O fim do julgamento da Kiss delimita a passagem de capítulos de um livro que permanecerá para sempre aberto, mesmo que daqui a muitas décadas, como ocorreu com o Titanic, a I Guerra Mundial e tantos outros horrores de impacto global, seus últimos sobreviventes já não estejam mais aqui. Diante de circunstâncias terríveis, muitas cidades, em vez de buscar o esquecimento do horror, expõem suas nódoas, viram modelos para que tais cataclismos nunca mais venham a se reproduzir e extraem desse sofrimento passado um vigor renovado para mirar o futuro.

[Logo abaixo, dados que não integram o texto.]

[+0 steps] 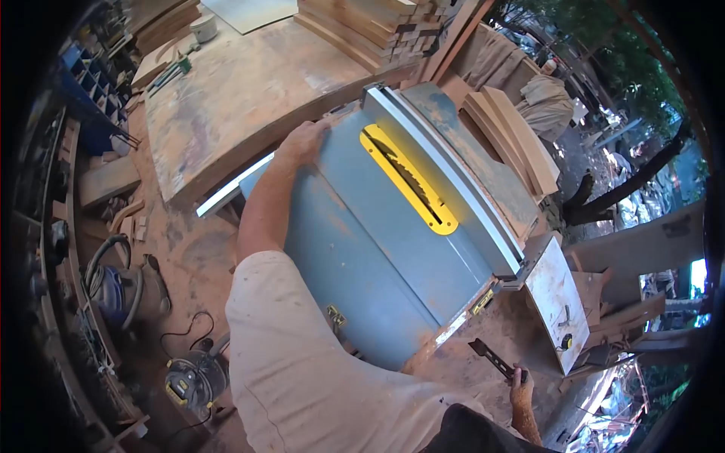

A hoje pacata e próspera Dachau, na Baviera, por exemplo, preserva o campo de concentração que a manchou como um monumento para se debruçar sobre a estupidez, a crueldade e o absurdo do Holocausto. Devastada pelo primeiro bombardeio atômico, a moderna Hiroshima criou um Parque da Paz e mantém esqueletos de prédios destruídos como símbolos do risco de um apocalipse nuclear. Na linha oposta, Bophal, na Índia, até hoje não se encontrou com seu passado, 37 anos após o vazamento de gás tóxico de uma planta da Union Carbide ter matado 3,7 mil moradores. Os responsáveis receberam sentenças irrisórias, não houve indenização aos sobreviventes e a fábrica é apenas um complexo abandonado.
Santa Maria – e o Rio Grande do Sul – poderiam, portanto, tomar duas iniciativas em relação à memória da tragédia da Kiss. A primeira seria finalmente erguer no local da casa noturna um memorial às vítimas para que, assim como ocorre no antigo espaço das Torres Gêmeas, em Nova York, se faça uma devida homenagem aos 242 mortos e sirva de reflexão sobre a origem evitável de tragédias do gênero.
A segunda exige um esforço mais amplo. Santa Maria poderia se transformar em referência internacional em segurança pessoal e coletiva. A cidade já mostrou ser capaz de mudar maus hábitos arraigados no Brasil, como o desrespeito às faixas de pedestres. Agora, desde que sem amarras em legislações inexequíveis, poderia inovar e aprofundar práticas de segurança. Algumas possibilidades: ensinar todas as crianças a nadar e evitar afogamentos, equipar os bombeiros com o que há de mais moderno e eficaz na fiscalização de prédios e na prevenção e enfrentamento de acidentes e incêndios, e disseminar e treinar organizações voluntárias de defesa civil para toda sorte de desastres e catástrofes.
Essas são apenas algumas das muitas janelas que se abrem para Santa Maria. Antes de ser lembrada no Brasil e no mundo como palco de uma das maiores tragédias do século, a cidade que está no coração de todos os gaúchos pode se converter em exemplo definitivo de que a segurança precisa vir sempre antes de qualquer outra prioridade.